== GIVEN INFORMATION ==
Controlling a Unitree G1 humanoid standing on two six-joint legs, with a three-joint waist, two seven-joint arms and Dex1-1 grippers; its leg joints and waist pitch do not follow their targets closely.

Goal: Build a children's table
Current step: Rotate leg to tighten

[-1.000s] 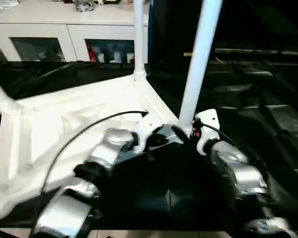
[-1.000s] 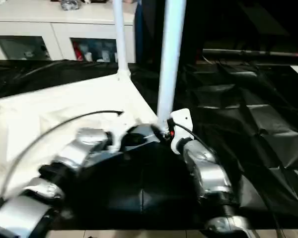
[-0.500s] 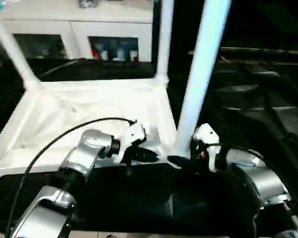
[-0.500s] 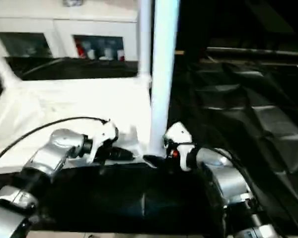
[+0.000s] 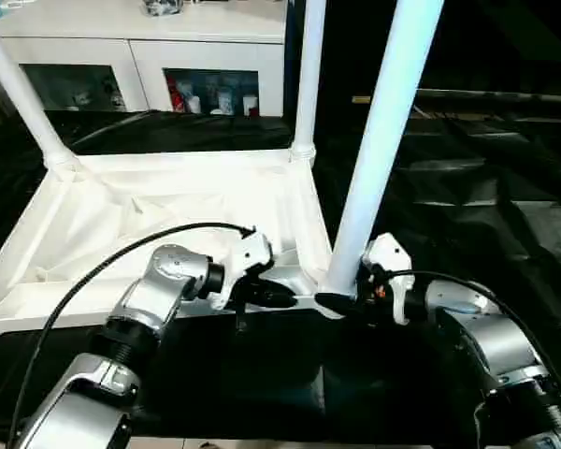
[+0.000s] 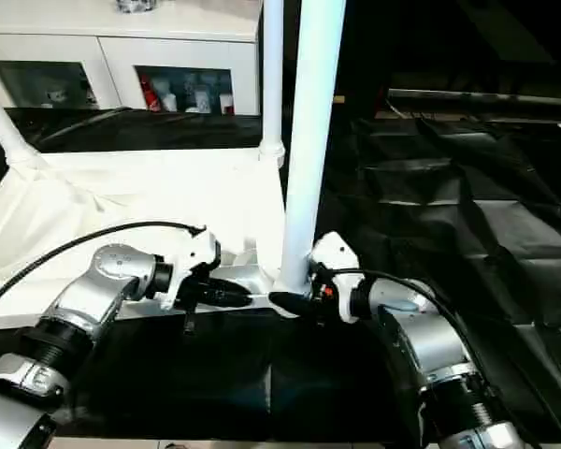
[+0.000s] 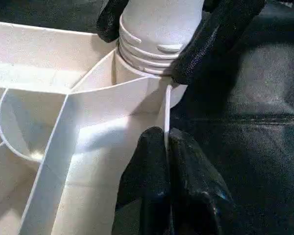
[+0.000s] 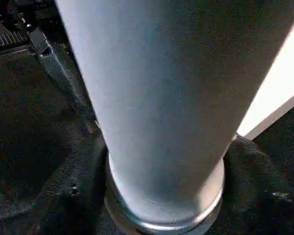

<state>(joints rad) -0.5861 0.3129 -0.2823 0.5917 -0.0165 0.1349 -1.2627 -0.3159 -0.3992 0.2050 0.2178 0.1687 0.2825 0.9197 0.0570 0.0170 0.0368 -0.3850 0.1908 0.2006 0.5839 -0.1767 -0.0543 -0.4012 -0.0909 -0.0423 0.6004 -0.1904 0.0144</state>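
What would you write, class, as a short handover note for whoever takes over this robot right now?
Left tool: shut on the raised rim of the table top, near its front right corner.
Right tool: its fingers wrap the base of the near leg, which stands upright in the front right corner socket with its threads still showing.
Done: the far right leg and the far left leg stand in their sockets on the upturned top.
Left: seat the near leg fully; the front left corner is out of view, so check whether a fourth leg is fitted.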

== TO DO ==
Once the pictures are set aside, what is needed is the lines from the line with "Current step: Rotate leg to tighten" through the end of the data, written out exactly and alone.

== RESULT ==
Current step: Rotate leg to tighten

[-1.000s] 
[-1.000s] 
[-0.500s] 
[-0.500s] 
[+0.000s] 
[+0.000s] 
[+0.000s] 
[+0.000s] 

<state>(joints rad) -0.5861 0.3129 -0.2823 0.5917 -0.0165 0.1349 -1.2627 -0.3159 -0.3992 0.2050 0.2178 0.1687 0.2825 0.9197 0.0570 0.0170 0.0368 -0.3850 0.1908 0.2006 0.5839 -0.1767 -0.0543 -0.4012 -0.0909 -0.0423 0.6004 -0.1904 0.0144</state>
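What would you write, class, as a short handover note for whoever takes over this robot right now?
Left tool: shut on the raised rim of the table top, near its front right corner.
Right tool: its fingers wrap the base of the near leg, which stands upright in the front right corner socket with its threads still showing.
Done: the far right leg and the far left leg stand in their sockets on the upturned top.
Left: seat the near leg fully; the front left corner is out of view, so check whether a fourth leg is fitted.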

The exercise has now been completed.